Now you need to ring as much publicity out of the event as you can. Using the same channels as for your pre-event publicity, let the world know what you did, how well it went and highlight things like new members gained, new foundation candidates signed up and any other significant outcomes. Don’t forget to use those great photographs you took. Don’t forget to include the venue in the distribution list for your report as they may want to keep it for posterity and the archives, but more importantly they may want to include it in any publications they produce too.
Don’t forget to get the team together and think about what went well and things that could be improved on. It is important that this is done as close to the event as possible whilst it is all fresh in everybody’s mind.
Send out the QSL cards
Finally, don’t forget to get started on sending out the QSL cards.

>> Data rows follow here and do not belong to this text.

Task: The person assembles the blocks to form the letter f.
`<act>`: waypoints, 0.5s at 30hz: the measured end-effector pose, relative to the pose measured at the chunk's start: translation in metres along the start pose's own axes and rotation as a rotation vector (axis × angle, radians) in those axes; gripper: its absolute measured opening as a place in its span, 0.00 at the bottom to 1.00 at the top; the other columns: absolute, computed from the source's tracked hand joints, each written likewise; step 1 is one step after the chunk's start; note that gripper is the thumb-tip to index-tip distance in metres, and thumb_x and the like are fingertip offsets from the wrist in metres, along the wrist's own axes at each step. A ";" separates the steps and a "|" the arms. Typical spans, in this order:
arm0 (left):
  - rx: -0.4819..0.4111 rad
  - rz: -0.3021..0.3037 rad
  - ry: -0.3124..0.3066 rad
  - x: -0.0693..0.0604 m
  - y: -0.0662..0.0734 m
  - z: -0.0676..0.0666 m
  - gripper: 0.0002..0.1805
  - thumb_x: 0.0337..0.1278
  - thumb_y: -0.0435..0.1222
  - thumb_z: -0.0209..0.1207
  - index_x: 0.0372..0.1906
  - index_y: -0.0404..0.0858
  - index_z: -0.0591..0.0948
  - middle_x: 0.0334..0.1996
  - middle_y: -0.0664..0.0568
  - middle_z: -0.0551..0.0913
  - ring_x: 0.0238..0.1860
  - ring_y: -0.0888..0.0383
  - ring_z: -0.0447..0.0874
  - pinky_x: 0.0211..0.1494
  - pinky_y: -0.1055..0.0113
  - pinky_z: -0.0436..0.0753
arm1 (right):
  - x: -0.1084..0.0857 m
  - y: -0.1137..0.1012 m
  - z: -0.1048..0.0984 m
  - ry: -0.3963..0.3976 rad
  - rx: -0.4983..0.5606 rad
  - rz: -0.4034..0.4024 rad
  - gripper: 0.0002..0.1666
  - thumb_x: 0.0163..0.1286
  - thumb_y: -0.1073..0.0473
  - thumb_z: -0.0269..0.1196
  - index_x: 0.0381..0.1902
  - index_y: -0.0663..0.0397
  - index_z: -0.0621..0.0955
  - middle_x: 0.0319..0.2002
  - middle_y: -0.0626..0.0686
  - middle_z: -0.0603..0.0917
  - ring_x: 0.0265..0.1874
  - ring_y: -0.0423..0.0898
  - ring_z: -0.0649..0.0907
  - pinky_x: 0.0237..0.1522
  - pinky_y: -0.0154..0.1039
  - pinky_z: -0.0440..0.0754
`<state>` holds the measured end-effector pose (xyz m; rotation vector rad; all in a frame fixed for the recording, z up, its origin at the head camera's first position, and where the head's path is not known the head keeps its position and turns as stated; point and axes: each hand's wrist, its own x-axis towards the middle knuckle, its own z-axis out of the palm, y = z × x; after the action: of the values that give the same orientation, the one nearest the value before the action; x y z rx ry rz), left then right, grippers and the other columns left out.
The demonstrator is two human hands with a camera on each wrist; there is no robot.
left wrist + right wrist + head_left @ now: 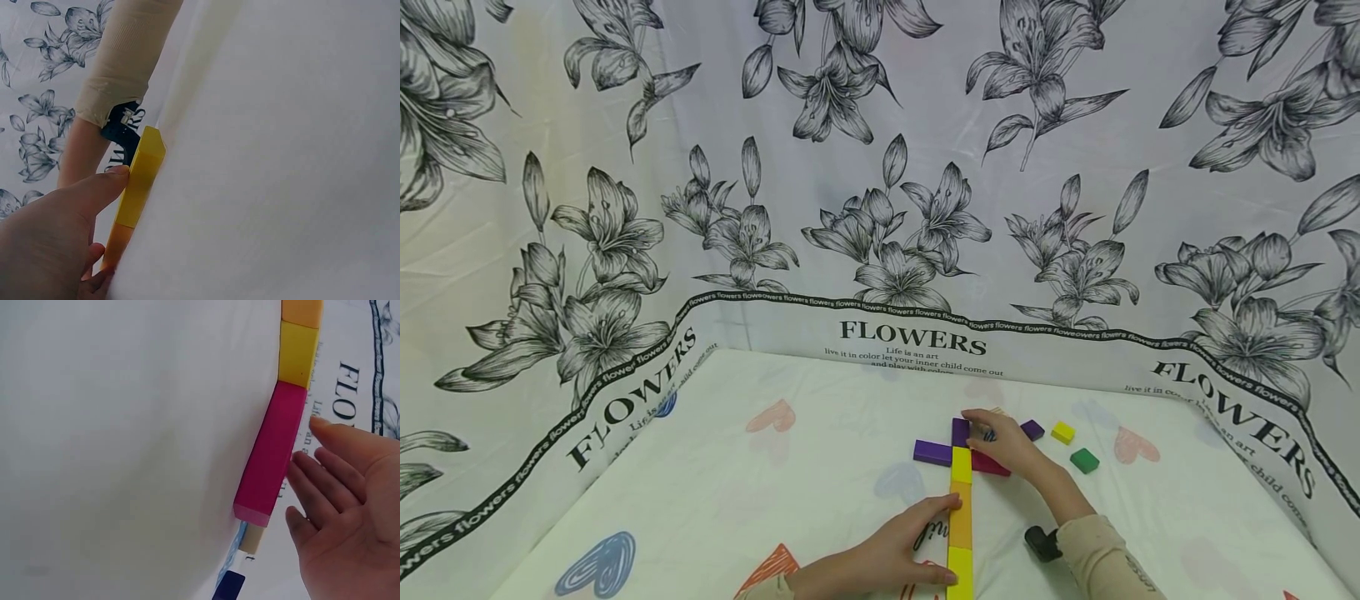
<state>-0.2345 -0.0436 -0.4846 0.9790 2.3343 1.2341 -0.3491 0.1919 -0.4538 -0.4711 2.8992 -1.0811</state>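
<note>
My left hand (pixel 891 546) lies along the left side of a row of blocks. Its thumb touches a yellow block (pixel 139 187), and its index fingertip is at the orange block (pixel 960 517). Farther up the row comes another yellow block (pixel 961 467), with a purple block (pixel 932 452) to its left and a magenta block (pixel 272 450) to its right. My right hand (pixel 1011 443) is over the row's far end, near an upright purple block (pixel 959 432). In the right wrist view its fingers are loosely spread beside the magenta block, holding nothing.
Right of my right hand lie a purple block (pixel 1033 430), a small yellow block (pixel 1063 432) and a green block (pixel 1085 461). A tan block (pixel 252 539) sits past the magenta one. A black device (pixel 1042 543) is at the right wrist. Flowered curtains (pixel 910 250) surround the white cloth (pixel 715 483).
</note>
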 end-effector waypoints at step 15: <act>-0.006 -0.056 0.007 0.001 0.002 0.000 0.46 0.53 0.54 0.66 0.75 0.58 0.57 0.72 0.68 0.64 0.72 0.67 0.62 0.76 0.56 0.66 | 0.000 0.008 -0.011 0.057 0.011 0.049 0.33 0.69 0.56 0.63 0.70 0.52 0.69 0.68 0.61 0.72 0.70 0.63 0.67 0.69 0.64 0.65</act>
<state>-0.2341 -0.0419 -0.4831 0.9029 2.3459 1.2240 -0.3526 0.2051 -0.4503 -0.3722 2.9353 -1.1206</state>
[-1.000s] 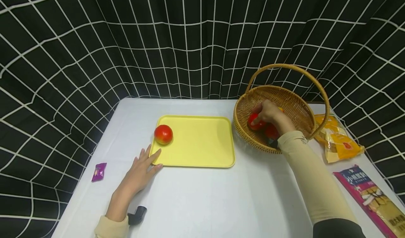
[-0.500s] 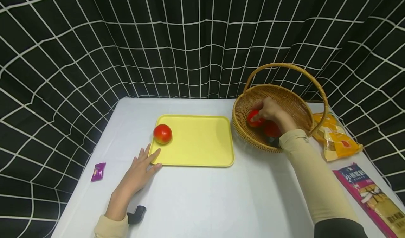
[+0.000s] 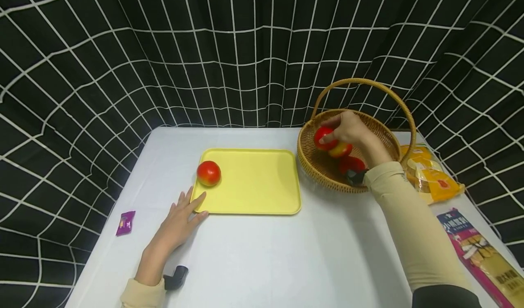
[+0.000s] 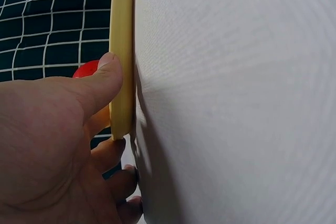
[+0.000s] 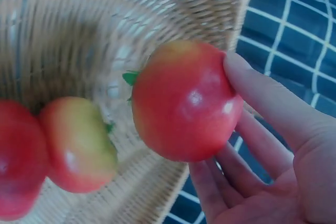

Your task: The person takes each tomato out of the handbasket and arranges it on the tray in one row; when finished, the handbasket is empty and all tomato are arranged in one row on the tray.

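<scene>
Where the right hand is: grip clamped on red fruit, at left of basket.
Left hand: grip apart, touching near-left of yellow tray.
Yellow tray: second fruit, left.

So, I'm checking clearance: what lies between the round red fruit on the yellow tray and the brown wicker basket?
In the head view, only bare tray and its rim, perhaps a sliver of white table, separate the fruit and basket.
</scene>
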Demonstrator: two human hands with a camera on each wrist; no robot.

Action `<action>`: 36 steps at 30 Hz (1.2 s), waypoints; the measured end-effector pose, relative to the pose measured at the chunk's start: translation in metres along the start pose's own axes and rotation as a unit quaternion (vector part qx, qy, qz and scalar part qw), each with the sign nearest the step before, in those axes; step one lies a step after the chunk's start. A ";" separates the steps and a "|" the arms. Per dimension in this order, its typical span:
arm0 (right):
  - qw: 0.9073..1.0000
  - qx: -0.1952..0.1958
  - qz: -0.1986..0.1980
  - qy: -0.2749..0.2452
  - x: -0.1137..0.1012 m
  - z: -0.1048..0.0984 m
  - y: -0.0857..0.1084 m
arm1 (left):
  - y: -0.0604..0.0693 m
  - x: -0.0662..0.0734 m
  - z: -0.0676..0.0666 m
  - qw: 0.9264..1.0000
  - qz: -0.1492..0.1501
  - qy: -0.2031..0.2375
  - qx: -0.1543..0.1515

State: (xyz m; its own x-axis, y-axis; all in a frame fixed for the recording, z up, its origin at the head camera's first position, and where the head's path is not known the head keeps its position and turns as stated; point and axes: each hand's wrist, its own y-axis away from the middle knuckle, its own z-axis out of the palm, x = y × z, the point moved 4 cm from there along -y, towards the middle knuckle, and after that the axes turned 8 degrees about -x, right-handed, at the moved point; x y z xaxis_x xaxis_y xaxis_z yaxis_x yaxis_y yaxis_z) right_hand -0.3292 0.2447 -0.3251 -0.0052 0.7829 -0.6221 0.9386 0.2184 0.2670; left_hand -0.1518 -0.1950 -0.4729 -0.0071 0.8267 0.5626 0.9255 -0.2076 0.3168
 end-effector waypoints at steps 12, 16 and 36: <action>0.999 0.005 -0.019 -0.036 -0.047 -0.001 0.008 | -0.001 -0.003 0.001 1.000 -0.001 0.002 0.000; 0.998 0.005 -0.036 -0.050 -0.062 0.004 0.006 | -0.002 -0.004 0.001 1.000 -0.004 0.003 0.001; 0.983 -0.003 -0.152 -0.108 -0.126 0.075 -0.030 | -0.003 -0.004 0.003 1.000 -0.004 0.009 0.003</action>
State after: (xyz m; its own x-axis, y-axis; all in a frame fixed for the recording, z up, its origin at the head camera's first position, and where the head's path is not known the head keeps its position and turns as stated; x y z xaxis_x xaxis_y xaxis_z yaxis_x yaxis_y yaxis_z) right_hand -0.3305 0.0960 -0.3098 -0.2108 0.5398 -0.8149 0.9032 0.4264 0.0488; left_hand -0.1539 -0.1965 -0.4783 -0.0209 0.8189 0.5735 0.9273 -0.1986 0.3174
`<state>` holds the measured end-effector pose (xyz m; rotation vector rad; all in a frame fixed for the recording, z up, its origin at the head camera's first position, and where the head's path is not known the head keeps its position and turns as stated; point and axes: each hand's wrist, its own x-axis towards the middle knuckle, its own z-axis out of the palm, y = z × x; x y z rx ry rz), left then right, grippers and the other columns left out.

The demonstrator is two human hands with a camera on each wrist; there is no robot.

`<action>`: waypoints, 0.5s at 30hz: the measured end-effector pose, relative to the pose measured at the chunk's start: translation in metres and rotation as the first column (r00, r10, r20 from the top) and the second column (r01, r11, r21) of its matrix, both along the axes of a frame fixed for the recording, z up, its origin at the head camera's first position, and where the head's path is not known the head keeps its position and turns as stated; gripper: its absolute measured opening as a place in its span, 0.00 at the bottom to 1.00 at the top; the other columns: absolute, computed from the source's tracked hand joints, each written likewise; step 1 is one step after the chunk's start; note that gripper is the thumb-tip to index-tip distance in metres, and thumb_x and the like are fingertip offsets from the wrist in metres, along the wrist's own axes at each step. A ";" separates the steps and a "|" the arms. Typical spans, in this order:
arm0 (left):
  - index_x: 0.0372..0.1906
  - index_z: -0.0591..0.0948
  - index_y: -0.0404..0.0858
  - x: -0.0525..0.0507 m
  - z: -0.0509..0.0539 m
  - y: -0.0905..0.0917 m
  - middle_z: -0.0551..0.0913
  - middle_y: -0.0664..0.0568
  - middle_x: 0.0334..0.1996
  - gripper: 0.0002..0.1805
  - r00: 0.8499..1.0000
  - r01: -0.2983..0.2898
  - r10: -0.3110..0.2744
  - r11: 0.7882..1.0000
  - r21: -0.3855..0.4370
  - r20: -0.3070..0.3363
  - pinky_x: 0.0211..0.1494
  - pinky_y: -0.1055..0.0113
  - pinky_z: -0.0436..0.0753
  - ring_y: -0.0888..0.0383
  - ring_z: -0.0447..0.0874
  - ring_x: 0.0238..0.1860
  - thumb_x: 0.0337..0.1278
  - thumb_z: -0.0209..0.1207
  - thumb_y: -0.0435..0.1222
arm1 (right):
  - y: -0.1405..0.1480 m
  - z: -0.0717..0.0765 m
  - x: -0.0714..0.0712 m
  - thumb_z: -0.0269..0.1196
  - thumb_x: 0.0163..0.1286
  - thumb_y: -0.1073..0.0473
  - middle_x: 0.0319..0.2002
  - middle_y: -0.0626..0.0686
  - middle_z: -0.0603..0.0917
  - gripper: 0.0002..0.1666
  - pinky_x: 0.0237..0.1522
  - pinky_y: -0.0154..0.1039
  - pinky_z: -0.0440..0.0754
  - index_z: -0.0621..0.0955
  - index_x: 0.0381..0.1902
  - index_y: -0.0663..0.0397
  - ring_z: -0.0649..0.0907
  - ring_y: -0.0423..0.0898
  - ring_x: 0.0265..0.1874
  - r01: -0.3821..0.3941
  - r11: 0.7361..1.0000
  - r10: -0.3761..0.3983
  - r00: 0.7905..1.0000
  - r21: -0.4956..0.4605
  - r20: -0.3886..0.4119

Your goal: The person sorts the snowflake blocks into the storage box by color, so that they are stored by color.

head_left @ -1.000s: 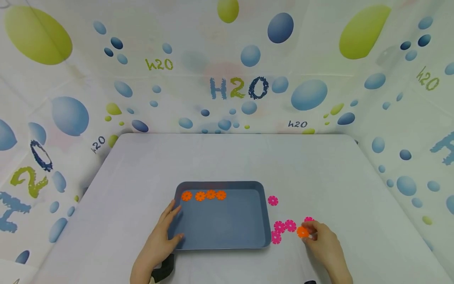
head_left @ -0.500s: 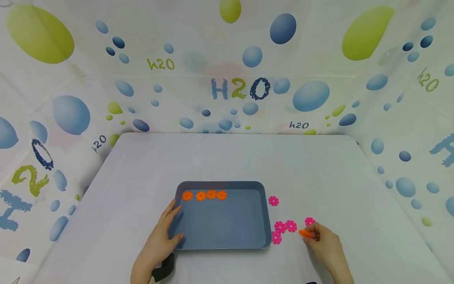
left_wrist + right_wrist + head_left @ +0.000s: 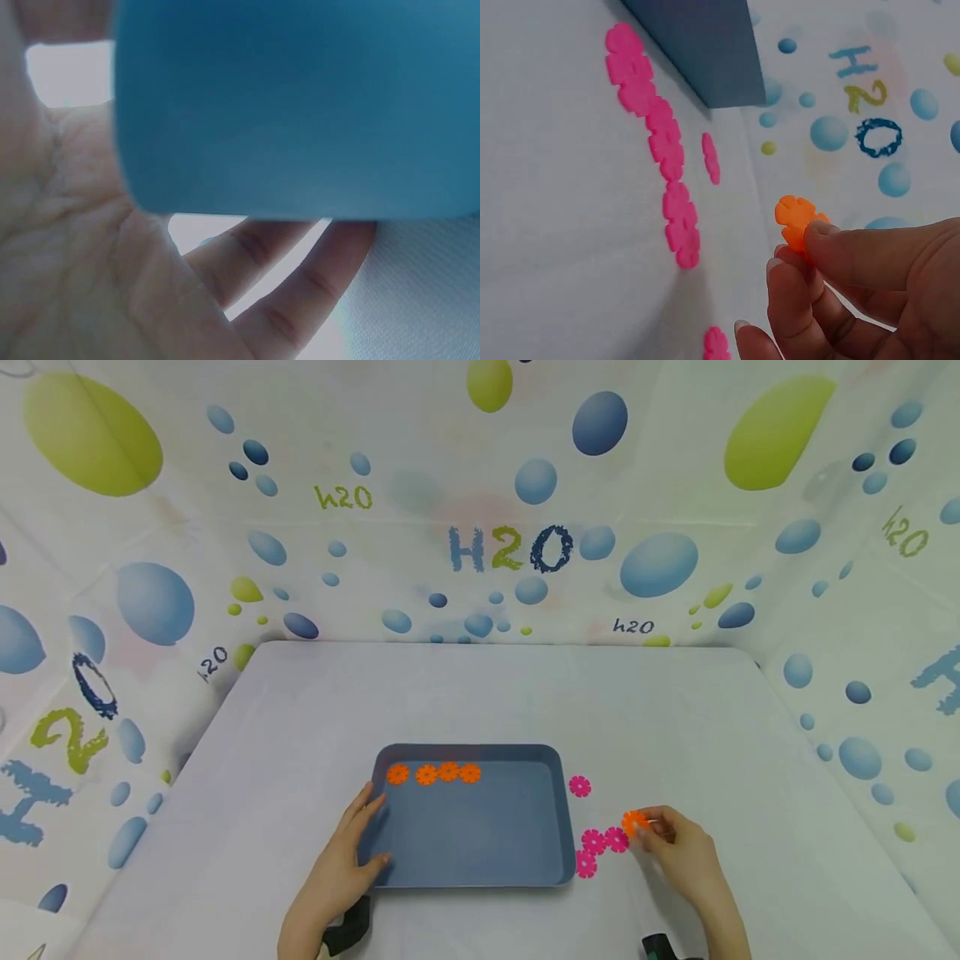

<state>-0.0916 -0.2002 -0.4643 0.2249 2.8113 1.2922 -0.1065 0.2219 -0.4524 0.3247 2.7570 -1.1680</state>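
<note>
My right hand (image 3: 682, 852) pinches an orange notched, flower-shaped disc (image 3: 634, 823) between thumb and fingers, raised above the table right of the tray. In the right wrist view the orange disc (image 3: 799, 217) stands out past the thumb tip. My left hand (image 3: 341, 860) rests at the left rim of a blue-grey rectangular tray (image 3: 465, 843), fingers fairly straight and spread, thumb over the near-left edge. In the left wrist view the tray (image 3: 300, 112) hides the fingertips. Several orange discs (image 3: 427, 774) lie in a row along the tray's far side.
Pink discs (image 3: 593, 841) lie in a cluster by the tray's near-right corner, with a single pink disc (image 3: 580, 786) farther back. Another pink disc (image 3: 716, 345) shows below the right hand in the right wrist view. A white cloth (image 3: 480, 693) covers the table, with a printed curtain (image 3: 405, 527) behind.
My right hand has lifted slightly away from me, still pinching the orange disc, which turned edge-on and then flat to view. The pink disc beside it is now hidden in the head view.
</note>
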 end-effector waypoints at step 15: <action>0.72 0.62 0.34 0.000 -0.002 -0.001 0.49 0.39 0.77 0.42 1.000 -0.005 0.005 1.000 0.003 0.018 0.68 0.35 0.63 0.33 0.49 0.74 0.50 0.65 0.25 | -0.019 0.019 -0.040 0.57 0.71 0.61 0.39 0.63 0.87 0.18 0.33 0.29 0.84 0.77 0.58 0.59 0.88 0.51 0.33 -0.052 0.973 0.045 0.998 -0.223 -0.035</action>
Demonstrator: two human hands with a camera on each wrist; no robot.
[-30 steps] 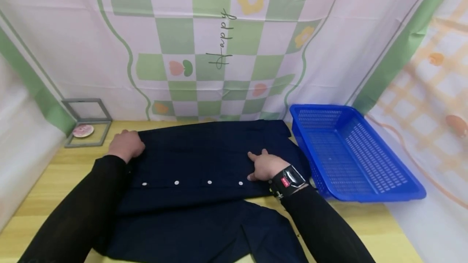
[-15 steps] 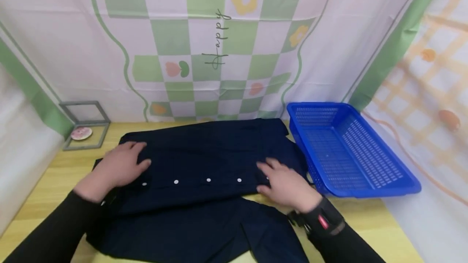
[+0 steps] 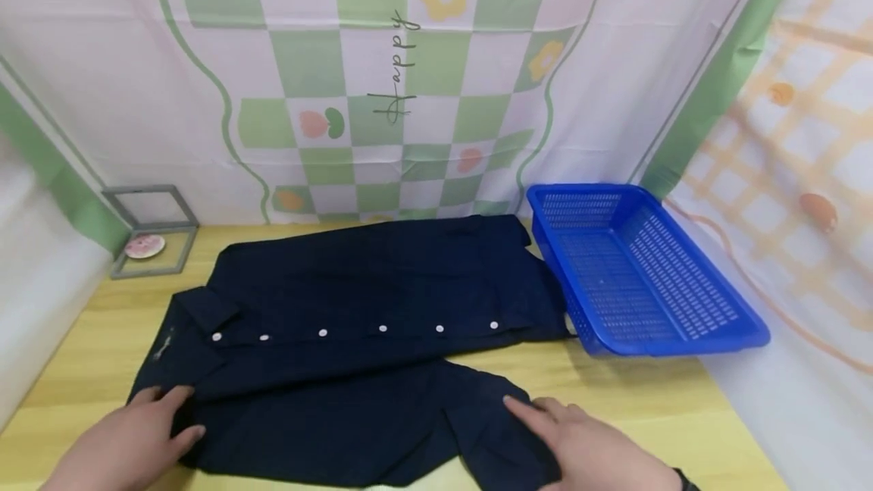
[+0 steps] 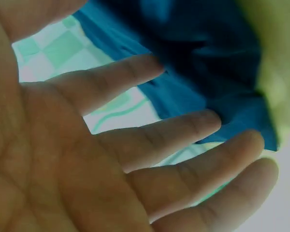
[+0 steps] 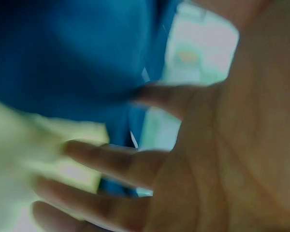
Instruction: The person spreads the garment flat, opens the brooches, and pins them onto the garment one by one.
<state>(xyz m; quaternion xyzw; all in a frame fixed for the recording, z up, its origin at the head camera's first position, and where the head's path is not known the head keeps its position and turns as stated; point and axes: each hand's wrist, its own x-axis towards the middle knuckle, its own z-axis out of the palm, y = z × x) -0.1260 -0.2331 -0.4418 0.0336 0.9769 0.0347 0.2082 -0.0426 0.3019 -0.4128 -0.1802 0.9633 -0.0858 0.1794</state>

If your logging software sent them automatically to the likes of eQSL, LOTW, or QRZ then that’s a job already done-and-dusted.
If you’re manually uploading to one of these electronic systems, then that’s usually just a case of uploading an ADIF file to your chosen system and that’s it – job done.
Don’t forget to keep checking for incoming QSL cards though. There may be some interesting ones turn up that you may want to print out.
If you are manually QSLing with paper cards, then make sure you get them out in a decent amount of time – loads of amateur radio operators complain that it takes ages, sometimes years to get their QSL cards. Make your event stand out from the crowd and get it sorted as soon as possible. That will make people want to work you future special events.
Start planning for next year’s event
You can start planning for next year’s event once the QSL cards are done. It doesn’t take a year to plan the nitty-gritty for the average special event station, but there is always usually something that you can start to get on with. One year we realised that organising our equipment better in more appropriately sized clearly labelled Really Useful Boxes would make the whole set-up and break-down process a lot easier. We got started on that straight away and it took a little time – but it worked.